Wednesday, 25 May 2022


Adjournment

Melton road infrastructure


Melton road infrastructure

Dr CUMMING (Western Metropolitan) (17:45): (1939) My adjournment matter is for the Minister for Roads and Road Safety in the other place, and the action that I seek is for the government to urgently invest in the roads in the City of Melton. Now, the City of Melton is one of the fastest growing areas in Australia, with a population set to triple to half a million people in the next 30 years. Every year more than 7100 people move into Melton, and 52 babies are born each week; that is over 2800 a year. Right now the road infrastructure is not keeping pace with the residential growth. Years of underinvestment within the City of Melton have led to aged, rural-standard, congested roads that are a major safety concern. Analysis of the funding through the Victorian Big Build identified that the City of Melton has received no funding upgrade to the critical roads while outer suburban councils have shared in $4.7 billion over recent years. Roads in the City of Melton are at capacity and projected to get worse. There are high volumes of traffic use on roads that desperately need more lanes, better intersections and major safety upgrades.

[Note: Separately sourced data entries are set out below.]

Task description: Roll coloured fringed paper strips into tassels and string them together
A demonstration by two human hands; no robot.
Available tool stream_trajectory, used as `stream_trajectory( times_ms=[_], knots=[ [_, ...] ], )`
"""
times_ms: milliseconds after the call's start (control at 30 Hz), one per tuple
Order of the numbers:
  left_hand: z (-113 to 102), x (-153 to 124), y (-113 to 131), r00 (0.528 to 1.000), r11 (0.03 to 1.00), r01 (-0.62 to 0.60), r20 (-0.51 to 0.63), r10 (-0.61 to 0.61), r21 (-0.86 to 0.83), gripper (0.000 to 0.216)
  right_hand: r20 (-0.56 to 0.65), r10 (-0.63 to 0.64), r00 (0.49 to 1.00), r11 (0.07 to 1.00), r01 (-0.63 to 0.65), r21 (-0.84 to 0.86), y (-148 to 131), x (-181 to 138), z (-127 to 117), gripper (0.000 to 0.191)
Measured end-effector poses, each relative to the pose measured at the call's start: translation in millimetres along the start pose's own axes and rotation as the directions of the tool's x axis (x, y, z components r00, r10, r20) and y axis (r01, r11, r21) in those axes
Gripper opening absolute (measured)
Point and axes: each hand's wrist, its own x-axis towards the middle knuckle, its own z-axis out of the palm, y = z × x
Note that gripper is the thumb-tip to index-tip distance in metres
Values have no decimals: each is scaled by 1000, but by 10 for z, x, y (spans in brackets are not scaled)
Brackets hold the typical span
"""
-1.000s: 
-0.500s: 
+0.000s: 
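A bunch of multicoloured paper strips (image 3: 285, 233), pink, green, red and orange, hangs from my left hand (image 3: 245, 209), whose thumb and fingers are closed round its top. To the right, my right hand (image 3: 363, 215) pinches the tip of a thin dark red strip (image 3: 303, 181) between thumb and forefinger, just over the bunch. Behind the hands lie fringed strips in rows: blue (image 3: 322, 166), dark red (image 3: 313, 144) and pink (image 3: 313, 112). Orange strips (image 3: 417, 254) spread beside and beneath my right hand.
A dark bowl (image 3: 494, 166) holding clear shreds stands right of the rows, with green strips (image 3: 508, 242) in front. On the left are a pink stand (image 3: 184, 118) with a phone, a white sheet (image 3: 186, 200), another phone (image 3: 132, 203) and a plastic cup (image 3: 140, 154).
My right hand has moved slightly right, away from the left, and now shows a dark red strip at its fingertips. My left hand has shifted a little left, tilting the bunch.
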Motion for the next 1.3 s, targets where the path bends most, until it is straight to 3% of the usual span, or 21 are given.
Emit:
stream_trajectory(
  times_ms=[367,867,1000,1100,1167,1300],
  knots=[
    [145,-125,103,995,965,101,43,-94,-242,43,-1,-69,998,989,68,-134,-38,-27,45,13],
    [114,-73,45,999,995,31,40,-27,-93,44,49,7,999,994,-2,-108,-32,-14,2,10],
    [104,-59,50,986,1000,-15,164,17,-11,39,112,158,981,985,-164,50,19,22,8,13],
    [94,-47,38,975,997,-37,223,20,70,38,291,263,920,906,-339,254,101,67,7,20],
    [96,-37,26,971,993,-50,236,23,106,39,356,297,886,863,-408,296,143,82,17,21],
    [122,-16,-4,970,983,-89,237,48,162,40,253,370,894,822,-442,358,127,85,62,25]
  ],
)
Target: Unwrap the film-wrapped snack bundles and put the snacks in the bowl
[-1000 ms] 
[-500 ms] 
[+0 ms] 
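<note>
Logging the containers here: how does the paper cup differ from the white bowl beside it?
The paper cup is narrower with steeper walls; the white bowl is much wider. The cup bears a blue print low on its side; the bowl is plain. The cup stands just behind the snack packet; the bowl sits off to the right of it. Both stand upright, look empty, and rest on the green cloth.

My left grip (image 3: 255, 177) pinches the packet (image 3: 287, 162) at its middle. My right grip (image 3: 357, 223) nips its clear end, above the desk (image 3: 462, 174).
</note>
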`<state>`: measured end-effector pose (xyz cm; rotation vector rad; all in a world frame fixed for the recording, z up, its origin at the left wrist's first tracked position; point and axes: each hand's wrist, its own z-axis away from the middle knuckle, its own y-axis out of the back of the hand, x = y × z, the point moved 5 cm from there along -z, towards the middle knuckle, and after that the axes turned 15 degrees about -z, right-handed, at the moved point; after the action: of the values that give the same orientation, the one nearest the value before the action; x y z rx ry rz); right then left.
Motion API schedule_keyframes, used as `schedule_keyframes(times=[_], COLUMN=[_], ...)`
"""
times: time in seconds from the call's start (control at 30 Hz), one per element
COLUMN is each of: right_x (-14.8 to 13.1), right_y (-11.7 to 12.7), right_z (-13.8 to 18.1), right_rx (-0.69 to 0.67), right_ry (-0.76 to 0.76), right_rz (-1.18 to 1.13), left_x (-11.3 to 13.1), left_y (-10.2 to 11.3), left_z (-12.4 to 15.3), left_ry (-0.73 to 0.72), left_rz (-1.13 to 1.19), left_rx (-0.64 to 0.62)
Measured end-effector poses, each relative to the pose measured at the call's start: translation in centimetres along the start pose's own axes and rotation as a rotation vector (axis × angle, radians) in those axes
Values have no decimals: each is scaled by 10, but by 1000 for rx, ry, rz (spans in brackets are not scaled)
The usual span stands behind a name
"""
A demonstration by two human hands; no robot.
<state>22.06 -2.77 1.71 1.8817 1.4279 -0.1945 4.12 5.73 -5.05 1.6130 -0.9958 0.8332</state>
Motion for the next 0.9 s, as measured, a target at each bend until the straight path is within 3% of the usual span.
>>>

The City of Melton and the entire community, through the Fix Our Roads campaign, is requesting that the state government upgrade the Western Freeway, including a new interchange at Bulmans Road; duplicate and upgrade the Melton Highway; duplicate and upgrade Hopkins Road; duplicate Christies Road; duplicate the Robinsons Road, Westwood Drive and Calder Park Drive corridor; and build the Calder Park interchange. Now, these roads have had nine deaths, 163 serious crash injuries and 336 other crash injuries in the last six years. With over 70 per cent of the workforce leaving the municipality every day, the creation of local jobs has never been more important. Council’s investment attraction strategy developed by Ernst & Young demonstrates that the accelerated pipeline of road infrastructure will help attract commercial investment that will create over 100 000 jobs over the next 30 years.

The City of Melton has significant land availability in the western state-significant industrial precinct and the Cobblebank metropolitan activity centre. Better roads to these commercial precincts are essential to improve accessibility and productivity and to create more local employment opportunities. I look forward to the minister’s response.